The term “episodic memory” refers to the recollection of personally experienced life episodes [33]. It remains unclear whether and under what circumstances the most sophisticated form of human learning, namely episodic memory formation, can proceed during deep sleep. Episodic memory formation depends on hippocampal–neocortical interactions [34, 35]. Because episodic memory belongs to declarative memory, episodic memory was long associated with wakefulness and conscious awareness of events [33, 36, 37]. In the meantime, counterevidence suggests that hippocampal-assisted episodic memory formation may also proceed without conscious awareness of the learning material [38, 39]. These findings confirm newer theoretical claims that the sole premise for episodic encoding through hippocampal–neocortical interactions is a task that calls upon the core computational features of episodic memory and the hippocampus: rapid formation of new and flexible associations. It was also confirmed in [40, 41]. Many studies have been published on the creation of episodic memory during sleep and waking, which have been linked to the occurrence of SOs and sleep spindles [7, 12, 25, 42, 43]

The mechanisms of spontaneous awakening are described in detail in [44, 45]. Vocc [46] distinguishes two components of awakening: (1) cognitive component, shifting attention from internal to external focus, which is manifested in changes in EEG patterns, in particular, in the appearance of alpha rhythm (arousal response), and (2) behavioral component, which is expressed in the resumption of conscious activity. It should be noted that it is difficult to determine the moment of return of consciousness upon awakening without recording the behavioral task. In our case, we use the resumption of psychomotor test performance as such marker [3, 31, 32].

Our approach is consistent with many current studies of local sleep and transitions between sleep and wakefulness states. In particular Windt [47] discusses a continuum of states of consciousness within the sleep–wake cycle. The presence of an instruction to perform a test, prompting the subject to wake up, in unconscious episodic memory fits well into this paradigm.

We suggest that the brain state prior to the onset of wakefulness can be considered as a critical in the context of works in self-organizing criticality [1]. The sensitivity of such critical state to external stimuli may explain the fact that in some cases no slow waves (SO1) were recorded before awakening (in 53 out of 248), although background slow waves (SO2) were also recorded, indicating sufficient sleep depth in these cases.

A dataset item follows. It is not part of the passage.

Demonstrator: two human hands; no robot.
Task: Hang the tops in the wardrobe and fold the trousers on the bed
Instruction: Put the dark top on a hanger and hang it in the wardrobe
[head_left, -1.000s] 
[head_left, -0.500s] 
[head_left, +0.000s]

To our knowledge, this is the first time that the occurrence of SO after recovery of conscious activity (SO3) has been reported, which is a fundamentally new result that requires further investigation.

5 Conclusion

When performing a monotonous bimanual psychomotor test in the supine position with eyes closed, subjects experienced periodic alternation of sleep and wakefulness. Before awakening, the occurrence frequency of slow-wave oscillations (SO) increased statistically significantly. We hypothesized that the occurrence of SO before awakening (SO1) is associated with the activity of an unconscious episodic memory containing instructions to perform the test. This unconscious episodic memory prompts the subject to continue performing button presses with simultaneous counting, which is manifested in the EEG by the SO1 followed by the appearance of an alpha rhythm, which is a marker of awakening and is necessary for the recovery of conscious activity. Further investigation of unconscious episodic memory during episodes of falling asleep requires the development of new methods and approaches.

For the first time, the occurrence of SO3 after recovery of conscious activity has been documented.